## Action item
Filter these entries so that only lines with the word "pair" remain.

-------- Records

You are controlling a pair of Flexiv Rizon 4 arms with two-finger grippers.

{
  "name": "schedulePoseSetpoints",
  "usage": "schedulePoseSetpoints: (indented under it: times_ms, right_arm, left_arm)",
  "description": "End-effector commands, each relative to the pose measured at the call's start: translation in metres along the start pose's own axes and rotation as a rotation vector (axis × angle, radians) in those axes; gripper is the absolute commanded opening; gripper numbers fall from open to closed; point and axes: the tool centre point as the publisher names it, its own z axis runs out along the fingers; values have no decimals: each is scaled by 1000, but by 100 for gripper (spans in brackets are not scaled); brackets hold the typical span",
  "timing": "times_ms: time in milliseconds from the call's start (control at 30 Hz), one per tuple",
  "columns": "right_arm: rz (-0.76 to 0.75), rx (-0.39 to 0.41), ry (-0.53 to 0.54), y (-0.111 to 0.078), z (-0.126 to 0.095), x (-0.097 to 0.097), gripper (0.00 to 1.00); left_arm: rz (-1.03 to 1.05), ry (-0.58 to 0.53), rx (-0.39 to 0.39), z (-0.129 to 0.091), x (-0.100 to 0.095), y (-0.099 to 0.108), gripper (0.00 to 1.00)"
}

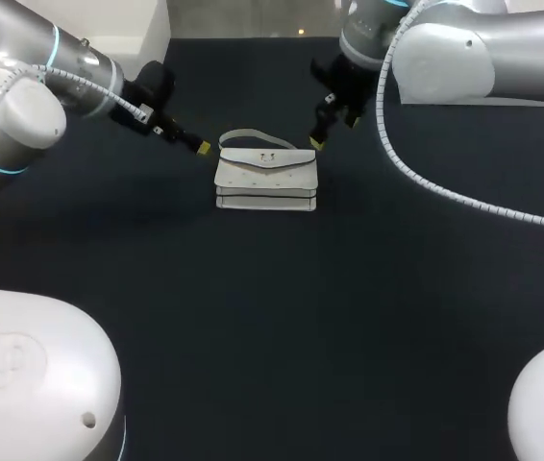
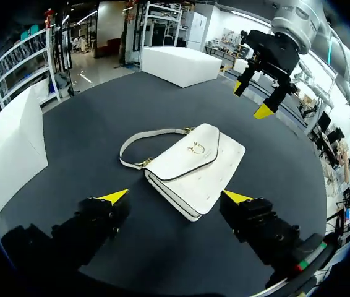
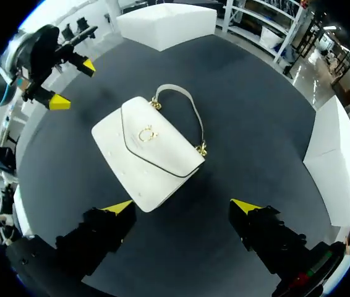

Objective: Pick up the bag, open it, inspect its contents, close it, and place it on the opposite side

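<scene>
1. A white bag (image 1: pixel 265 178) was laid flat on the dark surface (image 1: pixel 253 336), in the far half of the head view and roughly midway between the two arms.
2. The flap of the bag was seen closed, with a small gold clasp (image 2: pixel 196 148) at the middle of its front edge.
3. The handle (image 1: pixel 253 134) was attached by gold fittings at the bag's far side and lay in a loop on the surface beyond the body of the bag.
4. The left tool (image 1: pixel 187 140) was held low, just beside the bag's left end near the handle, and no contact with the bag was seen.
5. In the left wrist view the fingers of the left tool were seen set wide apart. Nothing was gripped, and the bag lay ahead of the two yellow tips and between their lines.
6. The right tool (image 1: pixel 322 130) was held above the surface, near the bag's right far corner and apart from it.
7. In the right wrist view its fingers were likewise seen spread apart and empty. The bag lay ahead of them, with its handle on the side away from the left tool.
8. Each tool was caught in the other arm's wrist view beyond the bag, and its yellow tips were seen separated there as well.
</scene>
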Motion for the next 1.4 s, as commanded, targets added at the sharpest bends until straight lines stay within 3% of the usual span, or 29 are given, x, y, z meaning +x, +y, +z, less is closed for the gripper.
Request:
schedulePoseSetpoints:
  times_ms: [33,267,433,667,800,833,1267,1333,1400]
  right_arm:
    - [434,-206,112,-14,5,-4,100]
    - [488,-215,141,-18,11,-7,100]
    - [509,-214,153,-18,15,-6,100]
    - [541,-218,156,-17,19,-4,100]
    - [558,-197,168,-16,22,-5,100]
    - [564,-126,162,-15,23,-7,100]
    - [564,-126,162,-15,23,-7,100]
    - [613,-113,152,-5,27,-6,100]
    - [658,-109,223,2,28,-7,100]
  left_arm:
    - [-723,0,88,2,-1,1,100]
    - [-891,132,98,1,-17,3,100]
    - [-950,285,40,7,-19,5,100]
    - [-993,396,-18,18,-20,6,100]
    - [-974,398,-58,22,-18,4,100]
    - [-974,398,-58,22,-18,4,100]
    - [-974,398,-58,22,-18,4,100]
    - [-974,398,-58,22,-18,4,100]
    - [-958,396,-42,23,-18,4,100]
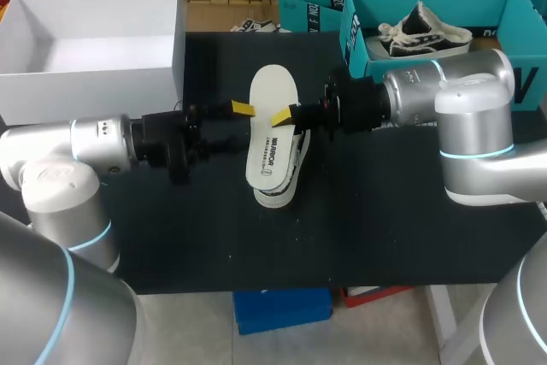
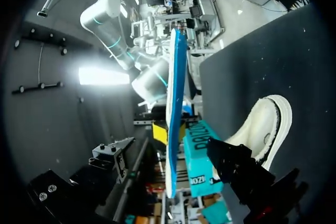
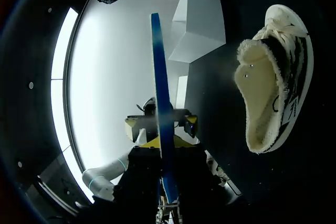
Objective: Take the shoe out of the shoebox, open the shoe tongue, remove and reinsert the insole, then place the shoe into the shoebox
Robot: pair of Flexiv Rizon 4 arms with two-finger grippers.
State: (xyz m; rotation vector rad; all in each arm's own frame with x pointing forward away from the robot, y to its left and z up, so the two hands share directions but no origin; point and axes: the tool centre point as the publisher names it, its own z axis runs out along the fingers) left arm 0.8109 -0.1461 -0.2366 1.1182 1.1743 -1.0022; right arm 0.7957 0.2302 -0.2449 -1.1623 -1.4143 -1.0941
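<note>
Right end effector (image 1: 284, 117) pinches printed insole (image 1: 273, 96).

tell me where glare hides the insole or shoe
head view: even light, insole and shoe plain; left wrist view: one bright patch, clear of the insole; right wrist view: broad white glare backlights the insole, shoe evenly lit

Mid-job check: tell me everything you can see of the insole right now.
The flat white insole has dark print on its top face and, edge-on in both wrist views, a blue underside. It is thin, foot-shaped and foam-like. It is out of the white fleece-lined shoe and held roughly level in the air, clear above that shoe, which lies on the black table. The left gripper pinches one long edge, the right gripper the opposite one.
</note>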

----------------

## Solution to this task
You are controlling a pair of Flexiv Rizon 4 arms with two-finger grippers.
Robot: pair of Flexiv Rizon 4 arms with two-finger grippers.

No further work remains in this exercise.